O Sindjus-DF sempre defendeu a manutenção do trabalho remoto como regime prioritário, uma vez que os números relativos aos novos casos de Covid-19, bem como o número de óbitos relacionados ao coronavírus no Distrito Federal e no Brasil, ainda são assustadores e causam imensa preocupação não apenas nos servidores, mas na população em geral.

O Sindicato afirmou ainda que espera que os servidores não sejam pegos de surpresa quanto ao retorno às atividades presenciais, de modo que tudo seja feito com transparência, zelo com a integridade física de todos e diálogo.

A administração informou que o presidente, desembargador Romeu Gonzaga Neiva, está bastante sensível a essa causa e que não anseia o retorno das atividades presenciais a qualquer custo, levando em conta a reivindicação dos servidores e a realidade da crise sanitária em consideração. Os representantes da Administração também informaram que o presidente ouvirá todos os setores antes de qualquer decisão sobre o retorno das atividades.

IMPORTANTE: Foi deferido o pedido do Sindjus-DF para que os servidores com necessidades especiais ou que sejam pais de pessoas com deficiência sejam mantidos em teletrabalho e os últimos a retornarem ao trabalho presencial quando o processo de retorno for deflagrado.
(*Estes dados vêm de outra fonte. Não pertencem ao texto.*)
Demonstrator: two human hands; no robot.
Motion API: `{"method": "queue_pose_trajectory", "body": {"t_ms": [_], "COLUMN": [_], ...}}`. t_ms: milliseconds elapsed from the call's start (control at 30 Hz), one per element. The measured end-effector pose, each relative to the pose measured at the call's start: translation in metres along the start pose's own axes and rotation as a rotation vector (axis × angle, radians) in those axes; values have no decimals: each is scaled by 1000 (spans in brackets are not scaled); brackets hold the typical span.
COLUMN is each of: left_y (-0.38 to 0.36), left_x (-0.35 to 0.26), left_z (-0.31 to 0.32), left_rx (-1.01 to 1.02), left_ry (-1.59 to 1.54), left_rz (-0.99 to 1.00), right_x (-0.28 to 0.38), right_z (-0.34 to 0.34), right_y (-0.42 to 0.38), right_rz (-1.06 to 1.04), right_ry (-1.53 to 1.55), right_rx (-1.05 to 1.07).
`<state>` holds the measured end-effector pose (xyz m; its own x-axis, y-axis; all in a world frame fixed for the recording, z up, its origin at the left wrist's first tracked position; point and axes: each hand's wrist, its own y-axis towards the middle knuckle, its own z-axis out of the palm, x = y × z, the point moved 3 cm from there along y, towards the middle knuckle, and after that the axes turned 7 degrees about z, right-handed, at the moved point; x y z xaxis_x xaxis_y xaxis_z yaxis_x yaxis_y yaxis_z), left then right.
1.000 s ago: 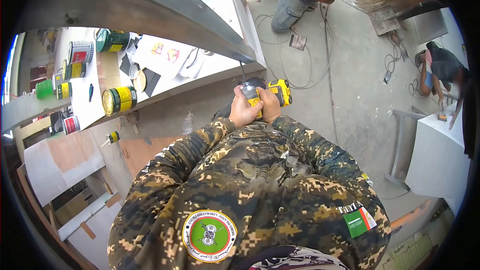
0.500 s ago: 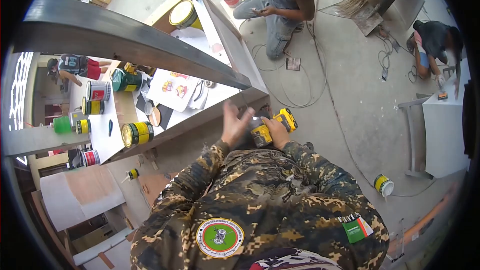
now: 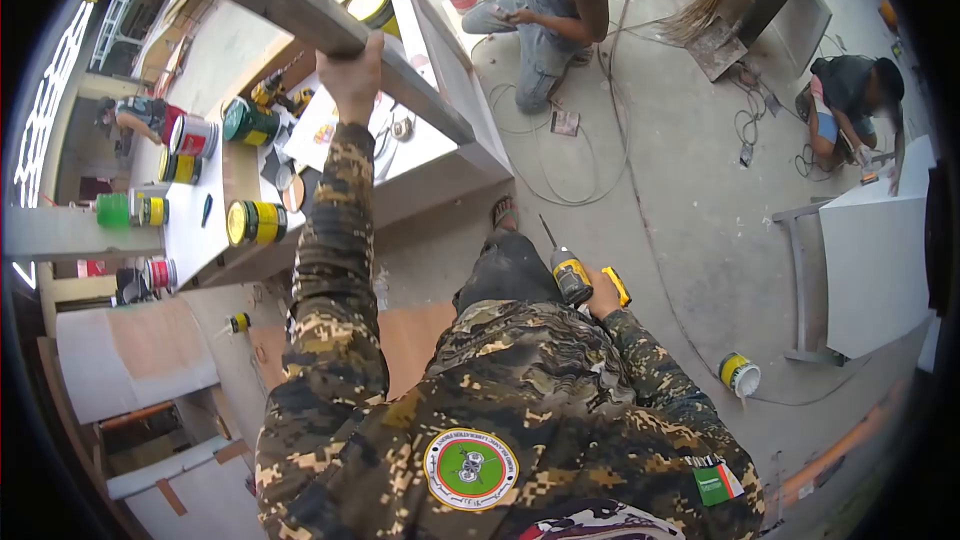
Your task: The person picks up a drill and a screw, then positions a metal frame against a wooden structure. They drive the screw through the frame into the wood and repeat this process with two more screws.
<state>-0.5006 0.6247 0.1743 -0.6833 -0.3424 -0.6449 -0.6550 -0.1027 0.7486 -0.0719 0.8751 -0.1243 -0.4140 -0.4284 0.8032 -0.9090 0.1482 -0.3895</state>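
Observation:
My left hand [image 3: 350,85] is wrapped around a grey metal bar [image 3: 425,95] that slants across the upper left. Low by my right side, my right hand [image 3: 602,295] grips a yellow and black cordless drill [image 3: 572,278]. A long thin bit [image 3: 547,231] points up and forward from the drill, touching nothing. Beyond the bar stands a white-topped bench [image 3: 450,165], with papers, tins and another yellow power tool [image 3: 268,90] on it.
Paint cans [image 3: 256,223] line the bench's left part. One person [image 3: 560,15] kneels ahead, and another [image 3: 850,105] crouches at a white panel [image 3: 875,250] on the right. Cables [image 3: 640,195] trail over the concrete floor. An open can [image 3: 740,375] sits at lower right.
My left hand has moved from beside the drill up onto the metal bar. My right hand has shifted right and lower with the drill, whose bit now shows clearly.

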Motion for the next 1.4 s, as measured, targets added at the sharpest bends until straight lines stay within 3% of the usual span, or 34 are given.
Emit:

Outro tema de grande importância colocado pelos dirigentes é a proteção dos servidores que estão em trabalho presencial e atuando nos plantões com todos os equipamentos necessários. Segundo a administração, a reivindicação do Sindjus-DF relativa à adoção de medidas preventivas e de proteção necessárias aos servidores que estão trabalhando em regime presencial, tais como agentes de segurança e servidores da Secretaria de Saúde, com aquisição e disponibilização de Equipamentos de Proteção Individual (EPI’s) adequados, como óculos especiais, álcool em gel, máscaras de pano, termômetros para aferição da temperatura e face shields, está sendo atendida.
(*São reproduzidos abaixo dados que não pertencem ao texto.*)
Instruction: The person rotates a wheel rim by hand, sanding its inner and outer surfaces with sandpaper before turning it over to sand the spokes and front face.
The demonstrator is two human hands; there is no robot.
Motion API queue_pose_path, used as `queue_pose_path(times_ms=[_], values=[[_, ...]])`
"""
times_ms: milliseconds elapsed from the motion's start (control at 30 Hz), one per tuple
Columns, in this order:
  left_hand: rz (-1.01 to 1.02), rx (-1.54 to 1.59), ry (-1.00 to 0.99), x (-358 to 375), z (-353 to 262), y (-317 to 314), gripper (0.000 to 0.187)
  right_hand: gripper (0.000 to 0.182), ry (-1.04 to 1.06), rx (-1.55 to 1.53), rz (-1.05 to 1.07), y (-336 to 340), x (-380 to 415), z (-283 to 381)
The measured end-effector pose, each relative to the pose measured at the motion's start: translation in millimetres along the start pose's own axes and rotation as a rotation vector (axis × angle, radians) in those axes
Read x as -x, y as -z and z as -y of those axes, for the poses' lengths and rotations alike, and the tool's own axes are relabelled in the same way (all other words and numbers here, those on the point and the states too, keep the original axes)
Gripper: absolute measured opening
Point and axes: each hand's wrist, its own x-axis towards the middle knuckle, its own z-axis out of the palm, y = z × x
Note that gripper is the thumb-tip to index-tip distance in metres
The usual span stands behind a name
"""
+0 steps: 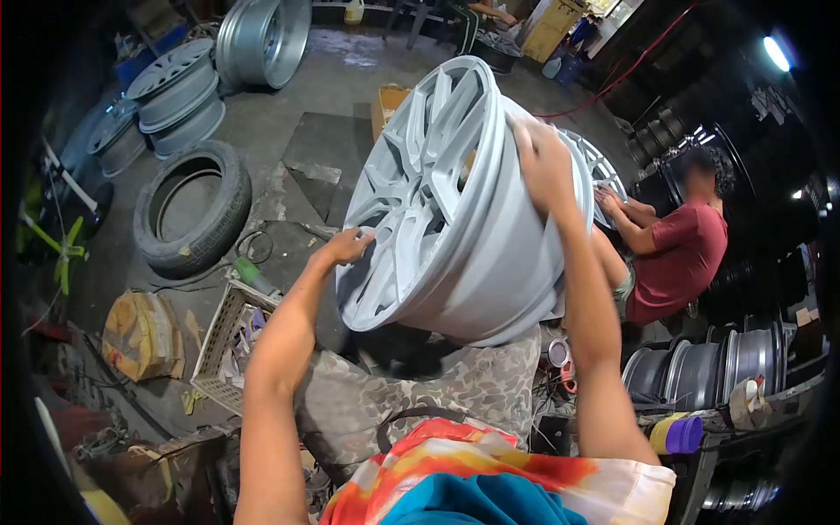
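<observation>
A large light grey wheel rim stands tilted in front of me, its spoked face turned to the left, above the camouflage cloth over my lap. My left hand is at the left side of the spoked face, with its fingers bent against a spoke; whether they pinch anything is too small to tell. On the right, my right hand lies spread over the outer barrel of the rim, slightly blurred.
A tyre lies on the floor at left, near more rims. A crate stands at lower left. At right a co-worker in a red shirt handles another rim. Several rims line the lower right.
</observation>
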Motion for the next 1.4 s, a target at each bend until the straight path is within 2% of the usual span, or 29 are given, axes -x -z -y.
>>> queue_pose_path(times_ms=[33,100,133,200,233,267,300,333,367,400,467,533,567,633,667,700,767,800,867,933,1000,1033,1067,1100,1133,1200,1267,1300,1400], values=[[-0.003,-0.003,-0.005,2.1,-2.5,0.8,0.068,0.035,-0.078,-0.091,0.107,-10.2,-37.2,-27.7],[0.018,-0.035,-0.032,1.1,-2.4,2.9,0.075,0.046,-0.231,-0.021,0.203,-47.5,-85.0,-76.9],[0.008,-0.031,-0.031,-2.1,1.9,1.3,0.075,0.046,-0.221,-0.025,0.202,-49.4,-89.9,-69.6],[-0.047,-0.143,-0.117,-10.0,11.2,-6.2,0.08,0.049,-0.434,-0.065,0.169,-56.6,-97.4,-49.5],[0.009,-0.104,-0.039,2.2,-2.3,-0.4,0.089,0.047,-0.437,-0.239,0.07,-56.4,-84.7,-36.9],[0.003,-0.092,-0.038,-4.6,2.5,-2.2,0.089,0.042,-0.342,-0.402,-0.047,-28.4,-53.4,22.7],[-0.001,-0.125,-0.039,-15.3,10.9,-8.4,0.095,0.036,-0.222,-0.412,-0.174,-19.0,-20.2,56.9],[-0.001,-0.164,-0.044,-23.0,15.2,-13.3,0.101,0.034,-0.211,-0.403,-0.294,-17.5,19.5,96.9],[0.005,-0.165,-0.048,-20.5,9.4,-13.0,0.101,0.033,-0.126,-0.231,-0.308,-21.0,64.3,126.3],[0.054,-0.13,-0.016,-11.3,0.1,-10.4,0.098,0.031,-0.054,-0.273,-0.401,-34.6,104.0,151.2],[0.114,-0.049,0.044,-6.5,-2.5,-13.7,0.099,0.031,0.087,-0.114,-0.244,-46.0,169.8,160.6],[0.105,-0.042,-0.01,-14.8,10.8,-20.0,0.11,0.03,0.107,-0.078,-0.294,-37.0,148.8,145.3],[0.115,-0.042,-0.009,-12.2,13.3,-23.2,0.11,0.031,0.028,-0.186,-0.393,-36.7,116.2,134.8],[0.185,0.001,0.001,-7.8,12.1,-21.9,0.101,0.034,-0.077,-0.179,-0.328,-18.4,47.4,102.6],[0.178,0.0,-0.003,-4.0,9.4,-20.9,0.101,0.035,-0.213,-0.266,-0.255,-18.7,11.5,76.2],[0.184,-0.034,0.027,0.4,5.7,-19.6,0.097,0.036,-0.129,-0.308,-0.238,-28.6,-29.2,35.5],[0.239,-0.148,0.147,5.0,-4.9,-14.0,0.086,0.038,-0.4,-0.491,0.024,-63.3,-90.4,-39.0],[0.234,-0.146,0.147,10.4,-11.1,-11.3,0.086,0.04,-0.488,-0.59,0.069,-68.1,-105.2,-40.4],[0.263,-0.314,0.142,24.7,-21.7,-4.5,0.06,0.039,-0.478,-0.523,0.046,-65.6,-105.6,-19.9],[0.264,-0.337,0.147,34.4,-23.8,-5.0,0.055,0.038,-0.177,-0.67,-0.156,-41.0,-61.8,31.0],[0.27,-0.365,0.152,31.5,-23.4,-7.7,0.051,0.038,-0.07,-0.425,-0.217,-17.8,14.3,108.9],[0.292,-0.408,0.175,28.8,-22.3,-9.6,0.06,0.037,0.025,-0.38,-0.27,-24.3,57.5,134.2],[0.311,-0.456,0.198,26.4,-21.5,-9.8,0.07,0.037,0.172,-0.248,-0.261,-31.2,101.8,147.8],[0.313,-0.462,0.2,21.2,-16.9,-13.7,0.07,0.037,0.151,-0.277,-0.191,-40.4,144.5,166.5],[0.248,-0.533,0.147,14.5,-8.8,-20.7,0.069,0.037,0.265,-0.233,-0.117,-54.7,188.3,168.5],[0.19,-0.608,0.103,14.1,-0.5,-22.8,0.068,0.037,0.275,-0.252,-0.11,-60.3,194.6,157.1],[0.182,-0.567,0.11,22.6,-10.5,-22.5,0.065,0.038,0.158,-0.207,-0.34,-46.4,125.7,151.2],[0.184,-0.529,0.13,33.6,-21.6,-17.1,0.06,0.033,0.01,-0.235,-0.369,-35.9,85.6,145.9],[0.19,-0.517,0.088,26.1,-10.4,-17.7,0.057,0.035,-0.129,-0.438,-0.345,-30.3,-24.0,77.7]])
No tocante ao pagamento de adicionais de insalubridade e periculosidade aos servidores que estão realizando trabalho presencial, que é uma cobrança do Sindjus-DF, a administração garantiu que esses adicionais estão sendo pagos conforme os dias trabalhados.

Pró-Saúde
Considerando que o requerimento quanto à suspensão do pagamento das despesas relacionadas à coparticipação do Pró-Saúde relativas aos serviços utilizados pelos beneficiários, enquanto durar a pandemia, não foi atendido, o Sindicato solicitou na reunião que os descontos nos vencimentos dos servidores sejam alterados, de forma que o atual desconto (10%) seja limitado a 5%. Os gestores se dispuseram a encaminhar a questão junto ao presidente.
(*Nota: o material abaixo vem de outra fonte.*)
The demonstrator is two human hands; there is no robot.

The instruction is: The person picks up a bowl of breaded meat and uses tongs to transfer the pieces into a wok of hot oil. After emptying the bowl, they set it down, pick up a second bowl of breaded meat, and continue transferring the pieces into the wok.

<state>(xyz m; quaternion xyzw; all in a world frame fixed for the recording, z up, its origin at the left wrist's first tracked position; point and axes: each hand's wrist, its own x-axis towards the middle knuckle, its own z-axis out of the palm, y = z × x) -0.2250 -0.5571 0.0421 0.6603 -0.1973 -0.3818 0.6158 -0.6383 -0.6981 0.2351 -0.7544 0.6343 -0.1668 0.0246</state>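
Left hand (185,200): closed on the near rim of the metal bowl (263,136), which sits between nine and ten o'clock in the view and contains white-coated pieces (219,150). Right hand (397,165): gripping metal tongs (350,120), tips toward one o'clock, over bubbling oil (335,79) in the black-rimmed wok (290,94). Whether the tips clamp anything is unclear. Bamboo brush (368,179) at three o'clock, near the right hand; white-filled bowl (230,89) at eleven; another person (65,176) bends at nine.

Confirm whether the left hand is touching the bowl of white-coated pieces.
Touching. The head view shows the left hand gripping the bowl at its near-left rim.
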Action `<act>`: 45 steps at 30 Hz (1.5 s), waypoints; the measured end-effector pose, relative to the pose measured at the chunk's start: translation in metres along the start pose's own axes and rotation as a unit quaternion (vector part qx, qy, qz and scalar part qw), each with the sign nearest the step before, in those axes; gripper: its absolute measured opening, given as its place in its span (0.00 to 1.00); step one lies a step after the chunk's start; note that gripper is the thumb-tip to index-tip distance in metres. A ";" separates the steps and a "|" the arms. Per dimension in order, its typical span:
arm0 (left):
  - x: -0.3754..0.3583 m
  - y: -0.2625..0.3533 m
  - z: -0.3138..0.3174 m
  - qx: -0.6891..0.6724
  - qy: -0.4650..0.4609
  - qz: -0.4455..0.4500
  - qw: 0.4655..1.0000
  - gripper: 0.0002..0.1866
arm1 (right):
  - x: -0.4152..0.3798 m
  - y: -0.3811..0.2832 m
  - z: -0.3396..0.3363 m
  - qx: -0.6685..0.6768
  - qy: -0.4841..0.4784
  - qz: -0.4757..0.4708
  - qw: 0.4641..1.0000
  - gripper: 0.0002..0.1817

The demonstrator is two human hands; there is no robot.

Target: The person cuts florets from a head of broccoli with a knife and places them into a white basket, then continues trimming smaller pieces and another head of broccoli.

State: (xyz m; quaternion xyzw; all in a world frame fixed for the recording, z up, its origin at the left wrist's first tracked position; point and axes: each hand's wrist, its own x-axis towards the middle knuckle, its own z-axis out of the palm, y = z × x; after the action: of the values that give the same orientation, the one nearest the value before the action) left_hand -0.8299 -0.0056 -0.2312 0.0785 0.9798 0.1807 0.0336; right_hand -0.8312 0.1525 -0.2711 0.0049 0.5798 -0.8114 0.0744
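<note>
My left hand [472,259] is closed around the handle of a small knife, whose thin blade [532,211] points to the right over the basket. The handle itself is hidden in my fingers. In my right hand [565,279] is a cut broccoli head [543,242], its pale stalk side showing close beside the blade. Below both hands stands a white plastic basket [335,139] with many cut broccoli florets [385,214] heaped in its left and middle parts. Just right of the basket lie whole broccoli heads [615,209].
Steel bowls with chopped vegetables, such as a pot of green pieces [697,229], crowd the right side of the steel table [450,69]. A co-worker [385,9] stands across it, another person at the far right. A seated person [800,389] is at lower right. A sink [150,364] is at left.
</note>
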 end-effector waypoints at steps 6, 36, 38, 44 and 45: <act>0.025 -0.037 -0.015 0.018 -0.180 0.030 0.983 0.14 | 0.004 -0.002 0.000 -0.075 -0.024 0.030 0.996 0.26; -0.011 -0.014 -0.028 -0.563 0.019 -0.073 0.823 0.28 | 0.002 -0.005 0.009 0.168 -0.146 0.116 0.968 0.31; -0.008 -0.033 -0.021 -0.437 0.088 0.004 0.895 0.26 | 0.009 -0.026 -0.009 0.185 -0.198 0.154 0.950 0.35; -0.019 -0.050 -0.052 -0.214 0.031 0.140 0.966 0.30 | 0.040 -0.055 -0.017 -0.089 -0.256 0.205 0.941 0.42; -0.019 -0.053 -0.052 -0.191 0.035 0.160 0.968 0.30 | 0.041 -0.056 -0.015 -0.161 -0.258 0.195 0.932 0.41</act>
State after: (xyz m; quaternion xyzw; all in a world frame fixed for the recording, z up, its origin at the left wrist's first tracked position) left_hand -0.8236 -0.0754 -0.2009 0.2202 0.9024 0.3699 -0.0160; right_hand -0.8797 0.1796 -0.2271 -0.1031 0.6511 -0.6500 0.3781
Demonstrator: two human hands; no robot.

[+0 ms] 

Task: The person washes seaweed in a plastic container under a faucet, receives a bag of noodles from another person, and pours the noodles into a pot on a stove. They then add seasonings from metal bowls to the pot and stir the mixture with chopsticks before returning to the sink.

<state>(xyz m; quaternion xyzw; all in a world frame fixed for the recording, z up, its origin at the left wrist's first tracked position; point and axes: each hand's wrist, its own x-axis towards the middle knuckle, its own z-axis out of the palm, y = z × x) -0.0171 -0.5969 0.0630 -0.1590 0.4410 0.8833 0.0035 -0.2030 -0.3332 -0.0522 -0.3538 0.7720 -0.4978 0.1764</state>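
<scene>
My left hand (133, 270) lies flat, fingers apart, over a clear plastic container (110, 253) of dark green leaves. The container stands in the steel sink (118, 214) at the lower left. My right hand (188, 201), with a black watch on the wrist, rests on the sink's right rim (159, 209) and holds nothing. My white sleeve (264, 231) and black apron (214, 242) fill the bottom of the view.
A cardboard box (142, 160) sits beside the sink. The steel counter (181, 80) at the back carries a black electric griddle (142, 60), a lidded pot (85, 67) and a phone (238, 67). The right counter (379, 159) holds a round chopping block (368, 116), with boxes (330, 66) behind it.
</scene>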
Dando continuidade às reivindicações com relação ao Pró-Saude e informados sobre a realização de novo estudo atuarial do Pró-Saúde, foi solicitado que estude a reinclusão dos pais de servidores no plano e redução da contribuição.

O secretário-geral da Presidência, Edvaldo Júnior, afirmou que já foi iniciado o processo para contratação da empresa que realizará o estudo atuarial.

Os dirigentes do Sindjus-DF solicitaram aos gestores do TJDFT que levem ao presidente reivindicação no sentido de aportar mais recursos para o PróSaude, a exemplo do STJ e da PGR. Além de destinar os recursos que foram economizados na pandemia para o Plano de Saúde e para o reajuste de benefícios como auxílios alimentação e creche.

Segundo o secretário-geral da Presidência, o presidente do TJDFT, já autorizou o uso de R$ 10 milhões de aporte anuais ao plano para viabilizar a implantação do seguro-saúde, que pode trazer mais segurança aos beneficiários do plano.

O Sindjus-DF requereu ainda participação no Conselho Administrativo do Pró-Saude, no Comitê Gestor do primeiro grau e nas demais comissões que sejam de interesse dos servidores, por ser a única entidade que representa em sua plenitude os servidores.